Work to complete: The result should be every line in the data below that carries the string "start".

Data below:
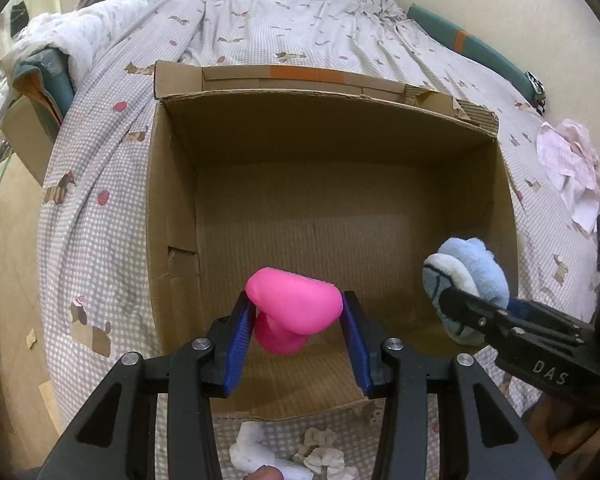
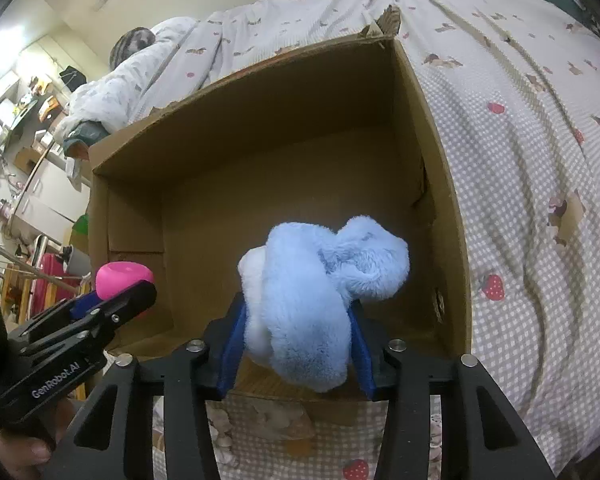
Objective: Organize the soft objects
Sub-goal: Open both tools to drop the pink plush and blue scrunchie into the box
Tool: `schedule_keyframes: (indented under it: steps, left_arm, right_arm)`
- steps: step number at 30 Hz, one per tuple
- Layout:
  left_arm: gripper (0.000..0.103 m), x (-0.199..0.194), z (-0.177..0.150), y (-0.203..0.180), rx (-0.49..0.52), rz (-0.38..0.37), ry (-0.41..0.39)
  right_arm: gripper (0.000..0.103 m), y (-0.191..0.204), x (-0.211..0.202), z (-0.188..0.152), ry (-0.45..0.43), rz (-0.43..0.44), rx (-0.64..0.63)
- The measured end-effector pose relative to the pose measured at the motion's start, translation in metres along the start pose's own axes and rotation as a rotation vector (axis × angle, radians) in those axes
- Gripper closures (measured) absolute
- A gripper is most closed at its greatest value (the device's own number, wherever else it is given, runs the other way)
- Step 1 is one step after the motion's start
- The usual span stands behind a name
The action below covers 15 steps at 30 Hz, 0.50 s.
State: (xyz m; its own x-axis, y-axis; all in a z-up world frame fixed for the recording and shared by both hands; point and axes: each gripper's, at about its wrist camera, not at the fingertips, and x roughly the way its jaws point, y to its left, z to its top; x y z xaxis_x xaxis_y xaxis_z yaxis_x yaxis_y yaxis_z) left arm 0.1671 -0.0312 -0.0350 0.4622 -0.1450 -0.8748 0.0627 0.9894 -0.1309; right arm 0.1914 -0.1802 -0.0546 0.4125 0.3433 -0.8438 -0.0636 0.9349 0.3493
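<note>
Left wrist view shows the left gripper (image 1: 296, 322) partly closed, its blue pads (image 1: 240, 340) pressing both sides of a bright pink squishy toy (image 1: 296, 306), which bulges above and below the pads. Right wrist view shows the right gripper (image 2: 298, 344) set somewhat wider, with a fluffy blue and white plush toy (image 2: 316, 292) wedged between its blue pads (image 2: 232, 350) and spilling over them in front. Directly ahead of and below both grippers sits an open cardboard box (image 1: 172, 208) whose bare floor holds nothing that can be seen; both toys hang over its near edge, the pink one to the left of the plush one. Beyond and around the box spreads a checked bedspread (image 1: 100, 152) printed with small dogs and strawberries. Just behind the left gripper, on the bedspread, lie crumpled white cloths (image 1: 260, 452), and far to the right rests a pale pink garment (image 1: 568, 164). Both toys look light and soft: the pink one appears smooth and rubbery, likely to deform or slip, so a hold across its thick middle suits it; the plush compresses easily and is best pinched through its bulk rather than its loose fur.
</note>
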Motion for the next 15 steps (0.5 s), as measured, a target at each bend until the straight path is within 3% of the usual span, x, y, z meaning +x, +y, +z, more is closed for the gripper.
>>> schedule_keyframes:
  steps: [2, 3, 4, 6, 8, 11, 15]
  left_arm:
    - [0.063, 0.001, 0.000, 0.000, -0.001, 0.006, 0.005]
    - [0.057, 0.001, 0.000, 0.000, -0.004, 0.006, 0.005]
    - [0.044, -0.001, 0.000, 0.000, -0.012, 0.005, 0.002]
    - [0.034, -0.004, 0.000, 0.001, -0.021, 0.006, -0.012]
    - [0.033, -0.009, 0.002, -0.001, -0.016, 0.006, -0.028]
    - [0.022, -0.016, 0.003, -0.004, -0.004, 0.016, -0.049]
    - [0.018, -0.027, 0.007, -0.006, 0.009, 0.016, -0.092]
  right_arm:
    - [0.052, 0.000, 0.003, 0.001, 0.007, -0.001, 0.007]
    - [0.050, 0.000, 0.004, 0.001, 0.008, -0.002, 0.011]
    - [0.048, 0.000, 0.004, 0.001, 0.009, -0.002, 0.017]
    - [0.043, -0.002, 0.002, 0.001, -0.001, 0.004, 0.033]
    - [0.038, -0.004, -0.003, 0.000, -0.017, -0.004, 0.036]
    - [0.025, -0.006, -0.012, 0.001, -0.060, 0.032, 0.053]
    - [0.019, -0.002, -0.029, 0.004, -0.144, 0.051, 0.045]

Result of this exercise:
- The measured end-effector pose relative to the pose measured at the motion's start, translation in metres along the start pose's own axes and rotation as a rotation vector (axis × angle, radians) in those axes
- Step 1 is one step after the motion's start

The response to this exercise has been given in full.